Activism is born of a deep-seated and inherent philanthropic spirit that is often sharpened and enhanced by having experienced and borne the brunt of the same conditions that the activist seeks to transform. The rich man who has not tasted poverty can never fight against it more passionately than the activist nurtured in the dirt of deprivation.

The Eastern Cape is undeniably the face of poverty, unemployment and inequality in South Africa. The millions of people who inhabit the ubiquitous informal settlements in the Western Cape are, almost to the last one, people who call our province home.

No wonder the likes of Helen Zille referred to our people as “refugees”.

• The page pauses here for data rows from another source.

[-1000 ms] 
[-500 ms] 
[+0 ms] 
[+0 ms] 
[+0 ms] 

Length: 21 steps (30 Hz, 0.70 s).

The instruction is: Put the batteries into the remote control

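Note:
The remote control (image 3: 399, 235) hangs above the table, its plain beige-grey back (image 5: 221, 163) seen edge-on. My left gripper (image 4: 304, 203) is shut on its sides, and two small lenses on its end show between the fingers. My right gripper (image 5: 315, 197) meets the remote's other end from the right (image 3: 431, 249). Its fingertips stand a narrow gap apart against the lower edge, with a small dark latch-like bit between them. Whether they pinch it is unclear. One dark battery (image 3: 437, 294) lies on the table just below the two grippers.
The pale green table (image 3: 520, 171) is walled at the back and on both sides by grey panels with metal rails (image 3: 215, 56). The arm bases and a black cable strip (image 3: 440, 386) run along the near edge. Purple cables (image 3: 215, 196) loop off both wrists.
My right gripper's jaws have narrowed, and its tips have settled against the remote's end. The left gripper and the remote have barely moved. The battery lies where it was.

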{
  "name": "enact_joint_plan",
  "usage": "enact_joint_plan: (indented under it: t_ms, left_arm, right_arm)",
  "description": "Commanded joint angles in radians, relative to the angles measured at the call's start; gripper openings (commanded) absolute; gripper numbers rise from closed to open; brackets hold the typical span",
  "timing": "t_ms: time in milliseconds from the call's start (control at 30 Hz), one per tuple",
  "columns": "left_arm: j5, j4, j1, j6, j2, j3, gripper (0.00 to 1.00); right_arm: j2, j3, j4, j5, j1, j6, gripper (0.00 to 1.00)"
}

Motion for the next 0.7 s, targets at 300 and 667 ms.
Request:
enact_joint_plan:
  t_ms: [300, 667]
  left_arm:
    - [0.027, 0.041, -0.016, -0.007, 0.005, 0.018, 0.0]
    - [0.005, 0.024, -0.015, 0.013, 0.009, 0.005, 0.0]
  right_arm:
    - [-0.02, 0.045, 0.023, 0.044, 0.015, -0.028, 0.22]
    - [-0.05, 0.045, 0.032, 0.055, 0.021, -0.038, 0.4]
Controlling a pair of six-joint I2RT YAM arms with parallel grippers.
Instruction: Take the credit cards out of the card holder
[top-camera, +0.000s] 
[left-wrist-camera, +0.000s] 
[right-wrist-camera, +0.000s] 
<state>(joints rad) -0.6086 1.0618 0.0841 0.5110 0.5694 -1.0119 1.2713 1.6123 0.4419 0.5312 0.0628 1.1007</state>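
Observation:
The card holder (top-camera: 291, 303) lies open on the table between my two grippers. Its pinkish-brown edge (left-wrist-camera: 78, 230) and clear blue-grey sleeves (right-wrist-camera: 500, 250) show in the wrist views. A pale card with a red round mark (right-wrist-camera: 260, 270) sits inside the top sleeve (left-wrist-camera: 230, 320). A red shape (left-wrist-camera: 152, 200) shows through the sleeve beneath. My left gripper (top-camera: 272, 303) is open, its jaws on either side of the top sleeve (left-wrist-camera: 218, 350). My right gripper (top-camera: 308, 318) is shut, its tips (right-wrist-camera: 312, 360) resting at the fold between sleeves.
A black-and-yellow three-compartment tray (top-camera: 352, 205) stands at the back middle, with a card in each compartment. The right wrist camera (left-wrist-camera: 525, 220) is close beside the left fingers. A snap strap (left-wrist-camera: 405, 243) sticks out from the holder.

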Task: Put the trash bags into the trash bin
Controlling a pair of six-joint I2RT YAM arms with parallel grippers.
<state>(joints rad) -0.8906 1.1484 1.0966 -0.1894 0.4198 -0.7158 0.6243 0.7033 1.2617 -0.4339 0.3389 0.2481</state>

In order for us to rise to the fierce urgency of Now; in order for us to extricate ourselves from the lethargy of tranquilising gradualism and its mind-set that condones the slow delivery of services; and in order for us to make real the promises of democracy, we have to conduct deep introspective analysis. Do we want to elect those who are politicians only into this engine of radical socioeconomic transformation called the African National Congress or we want a politician who is by birth and design, a philanthropic activist.

As branches of the ANC start their nomination meetings and select conference delegates, they must reflect very wisely on the material conditions of our people. We have to understand that we don’t just need the proven politician but rather the revolutionary activist whose life-world demonstrates philanthropic empathy, clarity of thought and deep, experiential understanding of the struggle of the majority of the rural poor in our province.

Furthermore, most Eastern Cape citizens are rural and fall under the jurisdiction of traditional leaders to whom they owe allegiance alongside their support for the ANC and other parties. Even those who own houses and live in the cities have rural ancestral homes to which they regularly return to take part in traditional matters.

We therefore need a leader who understands and respects the institution of traditional leadership and realises the need to forge closer relationships with its representatives, especially given the possibility that they will form their own political party to contest elections.

Those of us who live in the rural areas and campaign in villages ahead of elections know that traditional leaders hold powerful sway over their people. In fact, in most areas, unless an ANC candidate has a traditional leader who is sympathetic to the ANC, he or she has little hope of winning the ward.

Judging by the nomination meetings completed thus far, branches appear to agree that Lubabalo Mabuyane best fits this profile. Born into poverty, raised in poverty, his formative years shaped the requisite resilience necessary for facing life as a poverty-stricken child.

His life-story is a lesson in the art of overcoming material deprivation and breaking the bondages of poverty.

An added advantage is his grasp of the traditional leadership institution.

The totality of his life experiences afford us a rare opportunity – to elect a seasoned politician who has grown through the ranks of the movement, and also an activist whose revolutionary fibre has been tempered by hunger in the furnace of burning poverty. Branch to branch, delegate to delegate, let us do the right thing!